La digitalizzazione sta lentamente ma inesorabilmente trasformando il settore agricolo in Italia e in Europa.
È un processo attraverso il quale possono essere ampliate le performance delle aziende agricole in fatto di sostenibilità, produttività e resilienza, più precisamente tramite le tecnologie dell’Internet delle cose (IoT – Internet of Things), i sensori, l’analisi dei dati (ad esempio basata sull’IA) e i sistemi di sostegno alle decisioni, portando a operazioni agricole più mirate e precise.
Al 2023 secondo il Crea le aziende agricole digitalizzate in Italia erano 176.982 (15,8%), non equamente distribuite sul territorio nazionale. Molte regioni presentano aziende agricole con un grado di digitalizzazione superiore rispetto ad altre: ad esempio oltre la metà di quelle censite si trova sul territorio di Trento e Bolzano.
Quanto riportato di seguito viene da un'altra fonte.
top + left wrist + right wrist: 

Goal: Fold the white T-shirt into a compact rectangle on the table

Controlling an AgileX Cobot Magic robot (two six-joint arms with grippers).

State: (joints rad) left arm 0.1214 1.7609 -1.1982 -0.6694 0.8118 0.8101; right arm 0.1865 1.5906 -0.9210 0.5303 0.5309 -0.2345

Il digital divide in Italia rappresenta per lo sviluppo della digitalizzazione in agricoltura uno scoglio da superare a diversi livelli. Per la sua conformazione orografica, l’Italia non permette una diffusione capillare delle reti di comunicazione, ma la connessione mobile, satellitare, è comunque una realtà presente in tutta la penisola, a parte qualche eccezione.
Quando si parla di digitalizzazione si parla anche di agricoltura di precisione, ossia quella strategia di gestione dell’attività agricola con la quale i dati vengono raccolti, elaborati, analizzati e combinati con altre informazioni per orientare le decisioni al fine di migliorare l’efficienza nell’uso delle risorse, la produttività, la qualità, la redditività e la sostenibilità della produzione agricola. Ebbene anche qui vi è un divario di conoscenza, un knowledge gap che non permette la sua riuscita, dettato della mancanza di formazione degli operatori e dallo scetticismo degli imprenditori agricoli, che vanno rassicurati sull’utilizzo dati, fornendo garanzie per la loro condivisione, sovranità e messa in sicurezza.
Parlando di lavoro invece, e tenendoci lontani da un rischio di neoluddismo, si percepisce un trend negativo dell’impiego dell’IA in agricoltura: in particolare, seppur sia difficile isolare completamente l’impatto della variabile tecnologica sull’occupazione, in 20 anni questa nel settore agricolo si è ridotta del 25,7%. Permane dunque un’emergenza manodopera che rende indispensabile per le imprese investire sulle competenze, l’innovazione, la formazione, il ricambio generazionale per garantire maggiore e migliore produttività, e di conseguenza innalzare redditi e occupazione lungo tutta la filiera del made in Italy agroalimentare.
Proprio per ovviare a questa problematica, l’UE ha adottato la normativa sui dati, che entra in vigore quest’anno, un Codice di condotta sulla condivisione dei dati agricoli, istituito da un gruppo di associazioni della filiera agroalimentare europea che fornisce orientamenti sull’uso dei dati agricoli, in particolare sui diritti di accesso e utilizzo.
In conclusione, solo superando il digital divide le PMI agricole o anche le stesse start-up, quelle più lungimiranti e innovative possono sviluppare, crescere ed affermarsi, dando vita a nuovi paradigmi e a nuove opportunità di lavoro, a nuove idee con scenari permeati da soluzioni moderne capaci di ridisegnare l’ecosistema agroalimentare fatto di nuove sfide, tutte ancora da giocare.